I just can't seem to find a sweet spot where I get no evidence of escaping fumes and the thing isn't drawing too much air that it impacts the top temp that my kiln can reach.
I'm not crazy about any escape of fumes from my kiln. It's inside my house in the basement. I can close the door to the room where I keep the kiln, but I can't be sure that fumes aren't seeping through the ceiling tiles into the rest of the house.
Are other potters getting perfect performance from their downdraft setups in that they see no impact on heating and also no escape of fumes?

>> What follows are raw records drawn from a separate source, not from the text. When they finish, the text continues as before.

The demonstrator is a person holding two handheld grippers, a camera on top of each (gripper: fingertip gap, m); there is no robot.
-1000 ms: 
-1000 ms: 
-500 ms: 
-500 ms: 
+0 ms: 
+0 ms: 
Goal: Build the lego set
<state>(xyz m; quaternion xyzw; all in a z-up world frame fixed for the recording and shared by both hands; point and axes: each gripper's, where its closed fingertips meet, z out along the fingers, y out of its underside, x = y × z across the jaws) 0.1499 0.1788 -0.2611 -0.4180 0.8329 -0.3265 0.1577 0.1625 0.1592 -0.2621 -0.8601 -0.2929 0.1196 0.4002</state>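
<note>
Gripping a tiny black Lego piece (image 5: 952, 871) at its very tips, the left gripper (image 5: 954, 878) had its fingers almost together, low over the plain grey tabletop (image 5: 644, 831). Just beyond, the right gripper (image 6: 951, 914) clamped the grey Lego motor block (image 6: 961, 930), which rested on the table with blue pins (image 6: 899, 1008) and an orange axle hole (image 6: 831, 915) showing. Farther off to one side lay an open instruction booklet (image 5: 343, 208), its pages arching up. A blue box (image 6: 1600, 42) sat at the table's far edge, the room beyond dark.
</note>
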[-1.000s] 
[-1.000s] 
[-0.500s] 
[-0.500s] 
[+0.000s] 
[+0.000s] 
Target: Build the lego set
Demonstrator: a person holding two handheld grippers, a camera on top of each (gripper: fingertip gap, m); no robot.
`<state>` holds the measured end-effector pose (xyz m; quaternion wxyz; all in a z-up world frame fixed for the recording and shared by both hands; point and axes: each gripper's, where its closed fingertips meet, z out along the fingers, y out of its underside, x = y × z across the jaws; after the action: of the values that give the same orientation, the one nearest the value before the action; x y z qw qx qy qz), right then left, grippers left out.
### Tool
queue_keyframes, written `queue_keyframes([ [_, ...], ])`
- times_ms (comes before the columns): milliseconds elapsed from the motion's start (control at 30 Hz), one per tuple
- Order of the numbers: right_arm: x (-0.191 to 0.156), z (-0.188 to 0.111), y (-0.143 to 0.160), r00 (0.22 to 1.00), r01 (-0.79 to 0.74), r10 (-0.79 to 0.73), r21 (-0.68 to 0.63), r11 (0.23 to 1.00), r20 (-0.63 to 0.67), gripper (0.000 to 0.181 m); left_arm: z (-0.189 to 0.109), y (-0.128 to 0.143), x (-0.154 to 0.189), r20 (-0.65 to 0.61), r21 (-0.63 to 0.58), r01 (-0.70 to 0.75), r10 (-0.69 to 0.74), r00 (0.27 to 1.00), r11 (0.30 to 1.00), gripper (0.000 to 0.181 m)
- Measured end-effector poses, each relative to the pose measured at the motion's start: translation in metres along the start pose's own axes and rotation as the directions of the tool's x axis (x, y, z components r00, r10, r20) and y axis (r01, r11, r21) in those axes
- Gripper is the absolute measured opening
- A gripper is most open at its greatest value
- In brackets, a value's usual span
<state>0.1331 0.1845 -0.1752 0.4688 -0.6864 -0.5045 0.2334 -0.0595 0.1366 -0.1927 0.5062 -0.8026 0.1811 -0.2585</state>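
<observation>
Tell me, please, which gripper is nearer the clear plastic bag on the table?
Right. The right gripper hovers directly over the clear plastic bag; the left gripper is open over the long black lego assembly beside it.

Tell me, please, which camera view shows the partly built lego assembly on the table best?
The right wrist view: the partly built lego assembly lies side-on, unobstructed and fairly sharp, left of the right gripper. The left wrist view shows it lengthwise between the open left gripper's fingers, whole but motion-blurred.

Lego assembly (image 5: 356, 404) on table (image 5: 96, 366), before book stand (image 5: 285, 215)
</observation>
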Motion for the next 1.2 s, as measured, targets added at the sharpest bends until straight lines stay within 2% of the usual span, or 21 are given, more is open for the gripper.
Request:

I just got a bunch of crap to make a hood to sit over my kiln so I can run redundant overhead ventilation to catch whatever escapes my downdraft. It's a real pain to set up, but I really want to get this ventilation thing working perfect. Usually I'm not a perfectionist, but with this ventilation issue I don't feel that I can really play any middle ground position.
Are users of kiln ventilation getting perfect performance? Or does everyone basically just not want to be in the same room as their kiln even with ventilation running?